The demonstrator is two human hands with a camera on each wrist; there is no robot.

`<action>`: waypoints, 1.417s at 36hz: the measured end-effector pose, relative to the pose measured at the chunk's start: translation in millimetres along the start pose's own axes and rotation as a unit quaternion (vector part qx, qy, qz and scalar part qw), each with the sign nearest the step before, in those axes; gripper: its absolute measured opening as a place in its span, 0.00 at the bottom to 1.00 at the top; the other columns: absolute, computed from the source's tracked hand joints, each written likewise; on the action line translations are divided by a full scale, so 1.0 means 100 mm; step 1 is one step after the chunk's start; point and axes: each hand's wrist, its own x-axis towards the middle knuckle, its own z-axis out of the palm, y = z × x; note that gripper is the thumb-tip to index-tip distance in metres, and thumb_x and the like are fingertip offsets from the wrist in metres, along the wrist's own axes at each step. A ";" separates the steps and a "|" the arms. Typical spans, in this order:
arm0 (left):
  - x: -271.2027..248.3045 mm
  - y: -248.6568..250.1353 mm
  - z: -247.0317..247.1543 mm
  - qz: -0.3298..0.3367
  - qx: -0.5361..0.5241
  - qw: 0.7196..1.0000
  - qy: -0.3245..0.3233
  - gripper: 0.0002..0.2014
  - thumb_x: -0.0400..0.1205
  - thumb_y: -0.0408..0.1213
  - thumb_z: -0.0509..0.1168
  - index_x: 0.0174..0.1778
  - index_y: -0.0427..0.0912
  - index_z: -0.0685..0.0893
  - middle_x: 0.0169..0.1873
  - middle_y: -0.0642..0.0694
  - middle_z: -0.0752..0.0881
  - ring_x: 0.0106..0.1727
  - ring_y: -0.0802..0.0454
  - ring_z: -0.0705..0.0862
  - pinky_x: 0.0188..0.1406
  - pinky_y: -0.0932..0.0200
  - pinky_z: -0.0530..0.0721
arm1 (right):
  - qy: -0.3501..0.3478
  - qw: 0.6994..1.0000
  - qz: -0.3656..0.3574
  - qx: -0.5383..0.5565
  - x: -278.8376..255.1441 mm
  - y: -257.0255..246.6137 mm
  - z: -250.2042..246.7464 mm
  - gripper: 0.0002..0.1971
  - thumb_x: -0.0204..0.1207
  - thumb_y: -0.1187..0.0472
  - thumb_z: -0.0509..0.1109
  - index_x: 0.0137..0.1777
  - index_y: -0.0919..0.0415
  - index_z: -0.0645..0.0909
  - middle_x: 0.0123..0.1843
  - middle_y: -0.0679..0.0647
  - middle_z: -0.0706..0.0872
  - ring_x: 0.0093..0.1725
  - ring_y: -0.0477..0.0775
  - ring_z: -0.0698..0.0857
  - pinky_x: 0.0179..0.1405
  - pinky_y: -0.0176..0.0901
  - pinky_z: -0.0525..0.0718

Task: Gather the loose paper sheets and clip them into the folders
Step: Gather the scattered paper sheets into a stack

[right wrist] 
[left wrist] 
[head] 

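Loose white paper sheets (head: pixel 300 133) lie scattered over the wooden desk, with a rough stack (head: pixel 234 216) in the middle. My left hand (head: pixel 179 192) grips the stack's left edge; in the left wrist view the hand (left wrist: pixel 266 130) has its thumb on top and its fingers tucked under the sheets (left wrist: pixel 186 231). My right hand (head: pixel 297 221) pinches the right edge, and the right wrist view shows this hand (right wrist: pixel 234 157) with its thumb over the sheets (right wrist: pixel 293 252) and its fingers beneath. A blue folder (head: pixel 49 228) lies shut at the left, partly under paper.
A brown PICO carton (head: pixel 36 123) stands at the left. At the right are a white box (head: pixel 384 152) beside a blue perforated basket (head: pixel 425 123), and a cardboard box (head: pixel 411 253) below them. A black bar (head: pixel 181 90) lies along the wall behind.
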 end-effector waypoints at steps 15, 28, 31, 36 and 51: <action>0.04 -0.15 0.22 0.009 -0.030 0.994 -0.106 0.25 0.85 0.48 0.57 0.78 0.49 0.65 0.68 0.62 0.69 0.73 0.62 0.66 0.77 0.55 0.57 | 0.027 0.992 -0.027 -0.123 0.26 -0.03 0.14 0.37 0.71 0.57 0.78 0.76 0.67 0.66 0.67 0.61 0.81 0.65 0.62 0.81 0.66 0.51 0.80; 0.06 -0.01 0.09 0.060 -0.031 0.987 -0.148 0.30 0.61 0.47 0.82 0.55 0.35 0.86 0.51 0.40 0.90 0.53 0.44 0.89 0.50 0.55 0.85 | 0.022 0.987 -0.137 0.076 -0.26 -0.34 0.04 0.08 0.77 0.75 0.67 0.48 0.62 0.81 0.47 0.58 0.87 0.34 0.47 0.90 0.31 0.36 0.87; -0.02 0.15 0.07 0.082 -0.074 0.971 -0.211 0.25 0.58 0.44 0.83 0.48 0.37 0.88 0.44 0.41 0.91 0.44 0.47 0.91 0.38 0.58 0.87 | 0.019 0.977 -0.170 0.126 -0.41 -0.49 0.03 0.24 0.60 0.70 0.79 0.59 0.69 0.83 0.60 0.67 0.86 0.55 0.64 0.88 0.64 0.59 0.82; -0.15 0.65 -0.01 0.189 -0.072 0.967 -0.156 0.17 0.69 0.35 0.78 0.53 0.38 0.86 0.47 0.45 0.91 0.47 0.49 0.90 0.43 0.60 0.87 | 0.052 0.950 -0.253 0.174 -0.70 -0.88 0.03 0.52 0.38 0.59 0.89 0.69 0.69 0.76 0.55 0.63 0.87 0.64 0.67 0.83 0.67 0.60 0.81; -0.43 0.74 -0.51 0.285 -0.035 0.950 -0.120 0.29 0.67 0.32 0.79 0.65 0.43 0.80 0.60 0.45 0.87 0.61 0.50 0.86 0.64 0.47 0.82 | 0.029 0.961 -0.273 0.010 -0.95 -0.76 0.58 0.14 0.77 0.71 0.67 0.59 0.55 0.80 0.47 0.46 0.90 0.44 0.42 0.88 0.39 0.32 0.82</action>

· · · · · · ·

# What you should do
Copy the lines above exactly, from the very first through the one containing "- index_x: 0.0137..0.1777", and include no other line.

# Output for this task
The demonstrator is two human hands with a camera on each wrist; there is no robot.

`<action>`: waypoints, 1.417s at 36hz: the measured end-effector pose, relative to the pose measured at the chunk's start: translation in millimetres along the start pose's own axes and rotation as a unit quaternion (vector part qx, qy, qz and scalar part qw), each with the sign nearest the step before, in those axes; gripper: its absolute measured opening as a place in its span, 0.00 at the bottom to 1.00 at the top; the other columns: absolute, computed from the source's tracked hand joints, each written likewise; on the action line translations are divided by a full scale, so 1.0 means 100 mm; step 1 is one step after the chunk's start; point and axes: each hand's wrist, its own x-axis towards the middle knuckle, its own z-axis out of the palm, y = z × x; note that gripper is the thumb-tip to index-tip distance in metres, and thumb_x and the like are fingertip offsets from the wrist in metres, along the wrist's own axes at each step. A ";" separates the steps and a "|" the arms. Typical spans, in this order:
arm0 (left):
  - x: -271.2027..248.3045 mm
  - y: -248.6568..250.1353 mm
  - z: -247.0317..247.1543 mm
  - qz: -0.3298..0.3367
  - qx: -0.5361..0.5241
  - qw: 0.7196..1.0000
  - qy: -0.3245..0.3233
  - gripper: 0.0002..0.2014
  - thumb_x: -0.0400..0.1205
  - thumb_y: -0.0408..0.1213
  - thumb_z: -0.0509..0.1168
  - index_x: 0.0174..0.1778
  - index_y: -0.0427..0.0912
  - index_z: -0.0685..0.0893
  - middle_x: 0.0169..0.1873
  - middle_y: -0.0642..0.0694
  - middle_z: -0.0752..0.0881
  - ring_x: 0.0106..0.1727
  - ring_y: -0.0802..0.0454
  - ring_z: -0.0705..0.0862
  - pinky_x: 0.0188..0.1406
  - pinky_y: -0.0932..0.0200
  - pinky_z: -0.0530..0.0721
arm1 (right):
  - qy: -0.3501..0.3478
  - qw: 0.6994..1.0000
  - qz: -0.3656..0.3574
  - qx: -0.5383..0.5565
  - x: -278.8376..255.1441 mm
  - y: -257.0255..246.6137 mm
  - z: -250.2042..246.7464 mm
  - gripper: 0.0002..0.1971
  - thumb_x: -0.0204..0.1207
  - thumb_y: -0.1187..0.0472
  - thumb_z: -0.0509..0.1109
  - index_x: 0.0137..0.1777

No further output is expected for this exercise.